== WORK REQUEST ==
Wherever "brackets" appears in a line of the listing, that line should be returned.

== RECORDS FOR THIS TASK ==
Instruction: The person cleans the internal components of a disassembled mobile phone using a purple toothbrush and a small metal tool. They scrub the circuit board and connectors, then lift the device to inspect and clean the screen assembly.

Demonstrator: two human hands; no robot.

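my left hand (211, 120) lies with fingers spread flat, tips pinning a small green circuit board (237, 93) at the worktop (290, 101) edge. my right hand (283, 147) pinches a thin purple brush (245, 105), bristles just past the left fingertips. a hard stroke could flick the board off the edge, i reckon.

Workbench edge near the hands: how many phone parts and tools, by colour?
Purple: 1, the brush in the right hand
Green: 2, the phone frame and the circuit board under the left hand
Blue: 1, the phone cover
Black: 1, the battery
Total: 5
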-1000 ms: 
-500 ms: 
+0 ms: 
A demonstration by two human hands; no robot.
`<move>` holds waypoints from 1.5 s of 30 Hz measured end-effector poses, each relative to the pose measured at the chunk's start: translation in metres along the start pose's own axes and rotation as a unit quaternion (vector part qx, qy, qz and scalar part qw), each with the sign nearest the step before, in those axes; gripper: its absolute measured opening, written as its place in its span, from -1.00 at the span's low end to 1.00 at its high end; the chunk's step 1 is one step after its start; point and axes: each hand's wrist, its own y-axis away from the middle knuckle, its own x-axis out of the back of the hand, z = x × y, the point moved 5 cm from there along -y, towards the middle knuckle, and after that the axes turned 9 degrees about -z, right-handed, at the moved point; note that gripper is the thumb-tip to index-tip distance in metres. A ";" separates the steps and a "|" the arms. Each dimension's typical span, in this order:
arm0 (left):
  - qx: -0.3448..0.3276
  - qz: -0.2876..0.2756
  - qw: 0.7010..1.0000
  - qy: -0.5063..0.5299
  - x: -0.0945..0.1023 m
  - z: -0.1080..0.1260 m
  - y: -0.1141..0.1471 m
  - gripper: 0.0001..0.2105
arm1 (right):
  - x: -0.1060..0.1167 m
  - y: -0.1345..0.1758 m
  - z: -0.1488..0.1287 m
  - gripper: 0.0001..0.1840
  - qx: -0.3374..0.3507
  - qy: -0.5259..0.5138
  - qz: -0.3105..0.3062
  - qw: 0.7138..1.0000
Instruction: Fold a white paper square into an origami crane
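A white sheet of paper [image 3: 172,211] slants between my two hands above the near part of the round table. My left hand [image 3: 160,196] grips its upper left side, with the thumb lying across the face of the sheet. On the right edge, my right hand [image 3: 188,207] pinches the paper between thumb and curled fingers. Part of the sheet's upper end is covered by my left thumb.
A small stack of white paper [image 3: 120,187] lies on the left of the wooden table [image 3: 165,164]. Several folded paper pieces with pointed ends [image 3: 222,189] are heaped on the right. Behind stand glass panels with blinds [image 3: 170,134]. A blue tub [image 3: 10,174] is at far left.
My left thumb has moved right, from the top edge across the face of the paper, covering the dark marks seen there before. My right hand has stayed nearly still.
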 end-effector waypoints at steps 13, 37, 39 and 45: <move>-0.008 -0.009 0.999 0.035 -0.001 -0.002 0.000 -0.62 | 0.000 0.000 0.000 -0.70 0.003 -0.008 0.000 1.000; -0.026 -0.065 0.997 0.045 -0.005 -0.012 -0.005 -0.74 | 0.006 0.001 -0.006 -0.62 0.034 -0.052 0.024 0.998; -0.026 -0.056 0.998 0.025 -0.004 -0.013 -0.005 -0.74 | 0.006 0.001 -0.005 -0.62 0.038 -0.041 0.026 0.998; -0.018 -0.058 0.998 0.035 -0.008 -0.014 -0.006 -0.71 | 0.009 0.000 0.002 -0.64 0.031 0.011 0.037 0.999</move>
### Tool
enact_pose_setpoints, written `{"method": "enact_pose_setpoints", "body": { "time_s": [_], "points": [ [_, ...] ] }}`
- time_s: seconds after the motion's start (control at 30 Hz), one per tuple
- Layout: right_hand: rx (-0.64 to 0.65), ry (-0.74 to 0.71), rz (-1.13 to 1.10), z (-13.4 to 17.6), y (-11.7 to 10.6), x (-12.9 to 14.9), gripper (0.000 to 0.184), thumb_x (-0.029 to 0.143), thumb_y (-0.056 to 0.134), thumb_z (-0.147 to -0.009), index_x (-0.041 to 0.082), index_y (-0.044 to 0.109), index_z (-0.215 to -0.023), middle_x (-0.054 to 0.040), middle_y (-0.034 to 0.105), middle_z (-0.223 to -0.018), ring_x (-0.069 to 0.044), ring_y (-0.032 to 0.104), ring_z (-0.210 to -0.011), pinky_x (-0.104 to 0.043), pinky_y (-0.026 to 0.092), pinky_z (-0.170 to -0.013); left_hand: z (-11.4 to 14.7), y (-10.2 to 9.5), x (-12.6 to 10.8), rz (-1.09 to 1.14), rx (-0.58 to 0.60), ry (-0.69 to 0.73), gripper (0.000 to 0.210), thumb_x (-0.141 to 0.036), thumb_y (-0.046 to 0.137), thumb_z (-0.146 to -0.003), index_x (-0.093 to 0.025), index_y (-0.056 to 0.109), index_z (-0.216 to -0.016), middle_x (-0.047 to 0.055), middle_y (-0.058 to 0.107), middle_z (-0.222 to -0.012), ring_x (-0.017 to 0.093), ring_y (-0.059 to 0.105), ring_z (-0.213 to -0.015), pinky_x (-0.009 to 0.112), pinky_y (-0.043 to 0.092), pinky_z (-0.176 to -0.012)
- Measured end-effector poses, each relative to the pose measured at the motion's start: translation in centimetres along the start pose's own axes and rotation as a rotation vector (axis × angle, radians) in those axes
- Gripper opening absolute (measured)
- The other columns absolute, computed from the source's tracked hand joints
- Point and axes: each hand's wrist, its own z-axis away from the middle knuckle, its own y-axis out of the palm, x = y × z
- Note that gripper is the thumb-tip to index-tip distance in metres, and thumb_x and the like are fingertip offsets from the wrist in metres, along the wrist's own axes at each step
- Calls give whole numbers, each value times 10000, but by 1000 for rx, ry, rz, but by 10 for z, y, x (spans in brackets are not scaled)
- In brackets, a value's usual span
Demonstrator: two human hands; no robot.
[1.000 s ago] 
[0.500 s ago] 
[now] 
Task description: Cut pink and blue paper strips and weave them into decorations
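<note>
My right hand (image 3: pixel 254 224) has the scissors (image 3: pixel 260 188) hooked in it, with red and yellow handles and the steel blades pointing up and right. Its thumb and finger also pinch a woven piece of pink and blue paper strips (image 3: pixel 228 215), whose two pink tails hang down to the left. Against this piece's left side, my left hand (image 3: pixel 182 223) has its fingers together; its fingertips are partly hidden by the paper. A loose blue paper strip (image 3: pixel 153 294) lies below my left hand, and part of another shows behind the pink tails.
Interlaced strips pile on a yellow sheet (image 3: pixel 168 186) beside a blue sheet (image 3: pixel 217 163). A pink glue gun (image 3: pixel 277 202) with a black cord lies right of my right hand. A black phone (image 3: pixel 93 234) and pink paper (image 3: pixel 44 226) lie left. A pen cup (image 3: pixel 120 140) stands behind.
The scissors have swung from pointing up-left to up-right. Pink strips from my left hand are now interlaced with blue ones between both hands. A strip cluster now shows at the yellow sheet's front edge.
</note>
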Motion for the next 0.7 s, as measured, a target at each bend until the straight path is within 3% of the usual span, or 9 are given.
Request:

== YOUR SOLUTION ==
- Calls give whole numbers, each value times 10000, but by 1000 for rx, ry, rz, but by 10 for z, y, x (spans in brackets are not scaled)
- In brackets, a value's usual span

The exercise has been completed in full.